If Sarah Silverman hasn’t shocked you yet, she soon will. Hailed as the world’s most outrageous comic, her act courts the sort of controversy that makes her impossible to ignore.
Nothing, for Silverman, is sacred. Her targets include her fellow Jews, blacks, “Chinks” even the untouchable Martin Luther King: “I want to be the first comic ever to sh*t on Martin Luther King,” she says in her act.
But if the material is dynamite, Silverman’s delivery is velveteen. Pretty and petite – she’s featured on the cover of men’s mag Maxim – her on-stage persona is a dippy Jewish ingénue. It’s her wide-eyed innocence – as opposed to the seat crawling confrontation of other shock comics – that makes her so pleasureably funny to watch.
She first caused serious offence amongst her fellow Americans back in 2001 with a joke about trying to avoid jury service. She had decided, she told chat show host Conan O’Brien, to deface her selection form, but rather than write “I hate Chinks” – she’s not a racist – she decided on “I love Chinks” instead. Not everyone got it.
Never one to shy away from accusations of racism, she kept the row raging as material in her act, at one point commenting that “as a Jewish comedian I was really concerned… That we were losing control of the media.”
While, of course, she doesn’t have the monopoly on Paris Hilton-baiting, her joke about the heiress’ imminent spell in prison, with Hilton watching in the audience, takes ruthlessness to a new level.
As do her comments about Britney Spears, delivered immediately after the troubled singer left the stage following her comeback performance at the same awards show last year: “Wow, Britney, she is amazing. I mean, she is 25 years old, and she has already accomplished everything she’s going to accomplish in her life.”
In the documentary, The Aristocrats, in which scores of comedians improvise around the same joke, Silverman states she was raped by an American radio and TV personality. Joe Franklin didn’t see the funny side and threatened to sue.
But it was the spoof video she recorded with actor Matt Damon for her boyfriend Jimmy Kimmel’s late night chat show that took her fame to a new level this year. The video, in which she makes a musical confession, confirmed by Damon, that she is f***ing the star, went viral, and has now been watched several million times on YouTube.
Since 2007, she has been developing her comedy persona into the lead character in her own TV show, The Sarah Silverman Programme. The sitcom, which she also writes and directs, centres around her relationships with her on-screen sister, played by her real-life sister, her gay neighbours and her policeman boyfriend. Sketches have included Silverman using a story about her own abortion as a children’s pep talk and, having discovered her Russian ancestors were raped by Mongolians, suing the entire Mongolian nation.
Her video in support of Barack Obama’s bid for the presidency is now doing the rounds. The Great Schlep urges Jews to convince their Florida grandparents to vote Democrat.

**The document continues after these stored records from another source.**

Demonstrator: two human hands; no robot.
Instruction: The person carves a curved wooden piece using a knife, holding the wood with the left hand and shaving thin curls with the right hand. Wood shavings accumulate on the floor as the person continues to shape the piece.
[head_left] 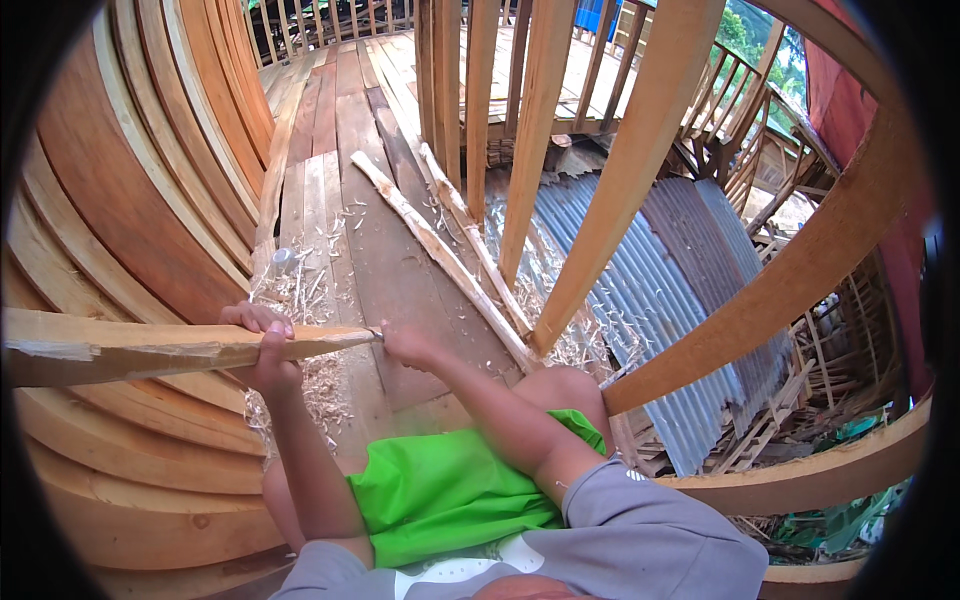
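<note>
Though cut off at left, a wooden stake point(150, 348) in the clamped left hand point(268, 345), right hand point(405, 345) perhaps pinching its tip.

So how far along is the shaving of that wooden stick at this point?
Done: wood shavings litter the plank floor, and the wooden stick shows pale, freshly cut surfaces toward its tapered tip. In hand: the left hand grips the stick while the right hand works at its tip; any tool there is too small to tell. Left: two more long sticks lie on the floor, apparently unworked.
</note>
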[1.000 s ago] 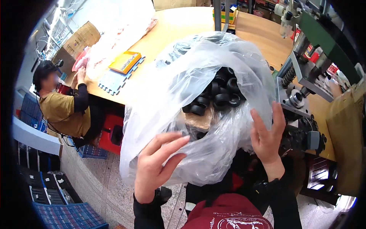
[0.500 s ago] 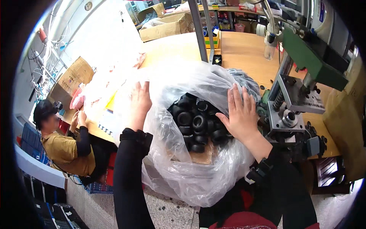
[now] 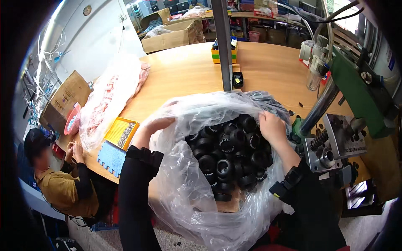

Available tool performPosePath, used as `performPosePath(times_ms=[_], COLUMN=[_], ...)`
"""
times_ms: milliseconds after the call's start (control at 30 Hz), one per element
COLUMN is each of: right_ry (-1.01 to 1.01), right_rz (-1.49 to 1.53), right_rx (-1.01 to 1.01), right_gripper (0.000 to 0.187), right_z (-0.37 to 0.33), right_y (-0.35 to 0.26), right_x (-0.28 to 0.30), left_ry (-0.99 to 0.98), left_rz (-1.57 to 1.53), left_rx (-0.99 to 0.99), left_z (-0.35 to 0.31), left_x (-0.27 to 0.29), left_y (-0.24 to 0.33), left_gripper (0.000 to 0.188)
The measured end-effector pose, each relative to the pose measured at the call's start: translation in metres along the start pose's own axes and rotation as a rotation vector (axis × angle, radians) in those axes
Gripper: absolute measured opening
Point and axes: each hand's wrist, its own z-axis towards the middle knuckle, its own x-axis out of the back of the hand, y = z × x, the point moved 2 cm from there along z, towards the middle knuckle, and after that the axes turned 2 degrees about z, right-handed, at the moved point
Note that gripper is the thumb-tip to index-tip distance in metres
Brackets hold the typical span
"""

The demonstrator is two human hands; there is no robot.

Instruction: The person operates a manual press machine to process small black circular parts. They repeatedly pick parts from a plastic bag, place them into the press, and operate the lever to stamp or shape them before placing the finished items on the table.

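Note:
A large clear plastic bag (image 3: pixel 176 167) stands wide open in front of me, its crumpled rim folded outward. Inside lies a heap of small black toy tyres (image 3: pixel 225 169) with pale lettering on their sides. My left hand (image 3: pixel 159 124) has hold of the bag's rim on the left, its fingertips partly hidden by the plastic. On the right side, my right hand (image 3: pixel 273 127) is closed on the rim, thumb toward the tyres. A patch of brown cardboard (image 3: pixel 229 205) shows below the heap.
A green press (image 3: pixel 362 96) with a metal fixture (image 3: pixel 326 157) stands close at right. A grey post (image 3: pixel 224 46) rises beyond the bag. Left are a yellow tray (image 3: pixel 121 131), a blue mat (image 3: pixel 111 158), a bag of pink pieces (image 3: pixel 111 96) and a seated co-worker (image 3: pixel 69 190).
Both hands have gone from spread fingers to holding the bag's rim. The bag's mouth is wider, showing more tyres. The view has shifted, and the glare on the left has faded.

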Motion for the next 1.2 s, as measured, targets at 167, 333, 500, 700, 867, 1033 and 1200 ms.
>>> performPosePath(times_ms=[167, 333, 500, 700, 867, 1033, 1200], right_ry=[0.175, 0.154, 0.389, 0.193, 0.159, 0.015, 0.201], right_rz=[0.631, 0.712, 0.501, 0.049, -0.159, -0.263, -0.160], right_rx=[-0.044, -0.175, 0.166, 0.260, 0.430, 0.560, 0.657], right_gripper=[0.045, 0.034, 0.015, 0.023, 0.072, 0.073, 0.021], right_z=[0.023, 0.036, 0.062, 0.049, 0.029, 0.032, 0.051], right_y=[0.021, 0.014, 0.005, -0.011, -0.053, -0.043, -0.028], right_x=[-0.012, -0.018, -0.022, -0.030, -0.013, -0.012, -0.015], left_ry=[0.273, 0.258, 0.041, 0.012, 0.080, 0.089, 0.206], left_rz=[0.144, 0.052, -0.184, 0.595, 0.844, 0.960, 1.082], left_rx=[0.372, 0.700, -0.025, -0.306, -0.112, -0.689, -0.201], left_z=[0.021, 0.029, -0.013, -0.086, -0.146, -0.176, -0.173], left_x=[0.027, 0.016, 0.018, 0.007, -0.061, -0.075, -0.073], left_y=[-0.007, -0.022, -0.106, 0.000, 0.055, 0.094, 0.080], left_gripper=[0.037, 0.040, 0.058, 0.075, 0.061, 0.055, 0.066])
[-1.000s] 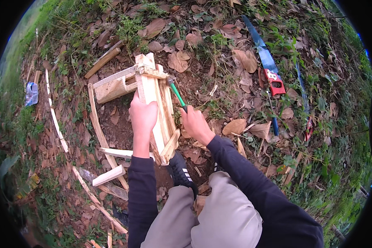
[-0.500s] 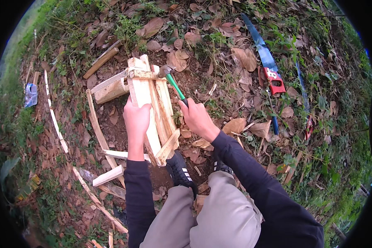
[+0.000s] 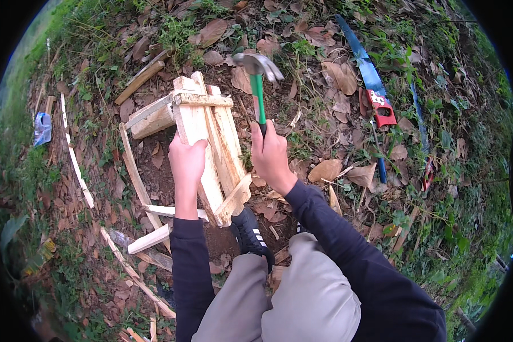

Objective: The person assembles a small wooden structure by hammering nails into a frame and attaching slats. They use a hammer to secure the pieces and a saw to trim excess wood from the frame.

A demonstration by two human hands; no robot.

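Note:
My right hand is closed round the dark grip of a claw hammer with a green handle. The hammer's head is raised, apart from the wood and to the right of its far end. My left hand is wrapped over the left edge of a wooden frame, made of pale rough boards; its fingertips are hidden behind the wood. A short crosspiece spans the boards at the far end, and another crosspiece lies slantwise at the near end, by my shoe.
A saw with a red handle lies at the right, beside a second saw and a blue-handled tool. Wood strips and a cut branch lie among dry leaves at left. A crumpled clear plastic item is farther left.
The hammer has lifted off the far crosspiece and swung up and to the right, with my right hand turning upright. My left hand stays on the wooden frame.

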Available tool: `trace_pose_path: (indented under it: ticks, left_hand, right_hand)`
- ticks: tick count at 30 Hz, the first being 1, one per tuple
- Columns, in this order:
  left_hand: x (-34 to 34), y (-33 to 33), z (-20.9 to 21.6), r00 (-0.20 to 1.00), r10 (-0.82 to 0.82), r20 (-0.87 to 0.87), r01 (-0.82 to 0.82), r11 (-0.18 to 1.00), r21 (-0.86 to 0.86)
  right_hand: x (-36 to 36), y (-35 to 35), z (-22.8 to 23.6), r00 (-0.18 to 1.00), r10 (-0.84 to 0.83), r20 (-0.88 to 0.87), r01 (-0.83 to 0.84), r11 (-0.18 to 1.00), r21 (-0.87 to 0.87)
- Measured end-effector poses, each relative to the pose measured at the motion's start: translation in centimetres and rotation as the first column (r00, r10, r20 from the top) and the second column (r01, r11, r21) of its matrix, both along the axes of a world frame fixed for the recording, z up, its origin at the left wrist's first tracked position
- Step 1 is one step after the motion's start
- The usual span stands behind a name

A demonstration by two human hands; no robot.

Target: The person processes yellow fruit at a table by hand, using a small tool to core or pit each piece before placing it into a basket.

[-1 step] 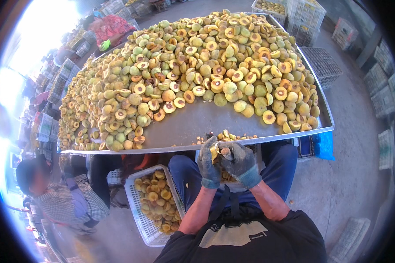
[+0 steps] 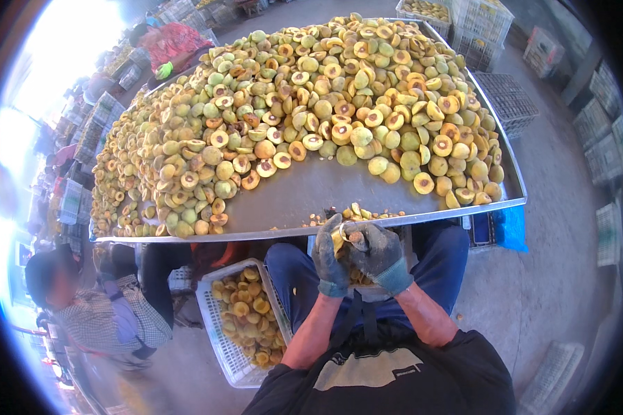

It’s not the profanities that make the Great Schlep another Silverman act of daring but the comparison of an elderly Jewish woman with a young black man. Her list of all the qualities the two share, includes their love of tracksuits, an adoration of their grandchildren and that “all their friends are dying”.
Sarah Silverman’s best quips and clips
“To make [Paris Hilton] feel more comfortable in prison, the guards are going to paint the bars to look like penises. I think it’s wrong too – I’m just worried she’s going to break her teeth on those things.” MTV music video awards 2007
“I was raped by a doctor. Which, for a Jewish girl, is so bittersweet”.
“Guess what Martin Luther King: I had a f***ing dream too. I had a dream that I was in my living room. It wasn’t my living room but it was playing my living room in the dream. And I walked through to the back yard and there was a pool and as I’m diving in there was a shark coming up through the water, with braces. So maybe you’re not so f**king special. Martin Loser King. I want to be the first comic ever to sh*t on Martin Luther King.”
“Wow, Britney, she is amazing. I mean, she is 25 years old, and she has already accomplished everything she’s going to accomplish in her life. It’s mind-blowing. Have you seen Britney’s kids? They are the most adorable little mistakes you’ll ever see! They are as cute as the hairless vagina they came out of!” ”
“Everybody blames the Jews for killing Christ and the Jews tried to pass it off on the Romans. I’m one of the few people that believe it was the blacks.”
“I love how Palestinians and Jews hate each other. It’s so cute. Honestly, what’s the difference? They’re brown. They have an odour. It’s like sweet potatoes hating yams”
“If my boyfriend, who’s a Catholic, and I ever have a kid, we’ll just be honest with it. We’ll say that Mommy is one of God’s chosen people, and Daddy believes that Jesus is magic.
“I don’t care if you think I’m racist. I just want you to think I’m thin.”
“[About the racism row following her “Chink” joke.] As a Jewish comedian I was really concerned … That we were losing control of the media.”